◆ **Directions**
All lines of the material that contain "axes" must be copied out.

↓↓↓

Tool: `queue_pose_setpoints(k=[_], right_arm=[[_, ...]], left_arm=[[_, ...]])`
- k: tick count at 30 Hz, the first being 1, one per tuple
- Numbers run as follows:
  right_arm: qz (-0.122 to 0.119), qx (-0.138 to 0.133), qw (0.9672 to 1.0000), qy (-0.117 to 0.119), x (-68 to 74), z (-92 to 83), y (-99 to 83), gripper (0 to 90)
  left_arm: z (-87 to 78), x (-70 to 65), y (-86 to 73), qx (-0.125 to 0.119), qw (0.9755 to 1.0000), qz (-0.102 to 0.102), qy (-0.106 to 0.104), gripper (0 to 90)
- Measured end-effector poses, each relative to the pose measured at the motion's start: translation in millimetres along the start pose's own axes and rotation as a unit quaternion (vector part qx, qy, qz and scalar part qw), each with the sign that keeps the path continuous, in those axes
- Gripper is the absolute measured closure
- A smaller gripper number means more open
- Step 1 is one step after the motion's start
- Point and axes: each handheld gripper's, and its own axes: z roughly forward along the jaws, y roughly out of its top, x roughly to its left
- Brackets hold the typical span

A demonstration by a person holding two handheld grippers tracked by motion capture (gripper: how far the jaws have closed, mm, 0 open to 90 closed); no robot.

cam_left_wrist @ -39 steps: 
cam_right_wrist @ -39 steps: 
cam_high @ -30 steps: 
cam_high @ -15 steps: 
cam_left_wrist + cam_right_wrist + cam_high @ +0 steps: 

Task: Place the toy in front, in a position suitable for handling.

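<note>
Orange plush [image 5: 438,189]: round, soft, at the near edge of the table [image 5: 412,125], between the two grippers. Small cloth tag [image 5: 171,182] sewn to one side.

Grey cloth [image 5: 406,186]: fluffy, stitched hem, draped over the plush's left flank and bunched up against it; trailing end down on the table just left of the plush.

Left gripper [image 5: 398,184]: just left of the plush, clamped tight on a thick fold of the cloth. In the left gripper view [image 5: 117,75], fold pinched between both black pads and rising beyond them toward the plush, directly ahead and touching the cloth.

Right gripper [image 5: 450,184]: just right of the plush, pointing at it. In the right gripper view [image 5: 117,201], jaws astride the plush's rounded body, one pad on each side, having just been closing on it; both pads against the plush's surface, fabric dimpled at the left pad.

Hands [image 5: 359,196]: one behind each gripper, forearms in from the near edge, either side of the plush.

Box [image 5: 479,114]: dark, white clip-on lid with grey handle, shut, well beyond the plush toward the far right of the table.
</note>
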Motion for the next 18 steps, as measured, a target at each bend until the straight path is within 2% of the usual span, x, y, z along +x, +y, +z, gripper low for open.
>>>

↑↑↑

◆ **Response to this task**
- Measured end-effector poses, each relative to the pose measured at the motion's start: translation in millimetres along the start pose's own axes and rotation as a unit quaternion (vector part qx, qy, qz and scalar part qw), each with the sign that keeps the path continuous, in those axes
- Point and axes: each handheld gripper's, and its own axes: z roughly forward along the jaws, y roughly out of its top, x roughly to its left

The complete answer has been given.